WHAT YOU SHOULD DO: Only an exact, line-for-line copy of the data will serve as the answer.

COLLECTED DATA:

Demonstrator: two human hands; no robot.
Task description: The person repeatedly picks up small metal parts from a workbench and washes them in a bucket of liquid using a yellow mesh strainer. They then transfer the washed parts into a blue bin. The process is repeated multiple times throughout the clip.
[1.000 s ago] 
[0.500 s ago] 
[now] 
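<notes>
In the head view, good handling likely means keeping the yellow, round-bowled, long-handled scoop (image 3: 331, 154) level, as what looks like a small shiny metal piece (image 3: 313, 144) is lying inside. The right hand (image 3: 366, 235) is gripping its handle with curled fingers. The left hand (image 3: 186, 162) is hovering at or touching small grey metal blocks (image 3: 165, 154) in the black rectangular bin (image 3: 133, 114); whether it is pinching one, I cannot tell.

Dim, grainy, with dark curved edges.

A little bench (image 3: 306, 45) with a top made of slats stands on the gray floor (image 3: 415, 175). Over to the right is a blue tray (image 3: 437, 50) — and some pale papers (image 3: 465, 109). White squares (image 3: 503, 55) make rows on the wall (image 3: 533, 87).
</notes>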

RESULT:
Demonstrator: two human hands; no robot.
Task description: The person repeatedly picks up small metal parts from a workbench and washes them in a bucket of liquid using a yellow mesh strainer. They then transfer the washed parts into a blue bin. The process is repeated multiple times throughout the clip.
[1.000 s ago] 
[0.500 s ago] 
[now] 
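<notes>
In the head view, good handling likely means keeping the yellow, round-bowled, long-handled scoop (image 3: 331, 154) level, as what looks like a small shiny metal piece (image 3: 313, 144) is lying inside. The right hand (image 3: 366, 235) is gripping its handle with curled fingers. The left hand (image 3: 186, 162) is hovering at or touching small grey metal blocks (image 3: 165, 154) in the black rectangular bin (image 3: 133, 114); whether it is pinching one, I cannot tell.

Dim, grainy, with dark curved edges.

A little bench (image 3: 306, 45) with a top made of slats stands on the gray floor (image 3: 415, 175). Over to the right is a blue tray (image 3: 437, 50) — and some pale papers (image 3: 465, 109). White squares (image 3: 503, 55) make rows on the wall (image 3: 533, 87).
</notes>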

Nothing remains to be added to this answer.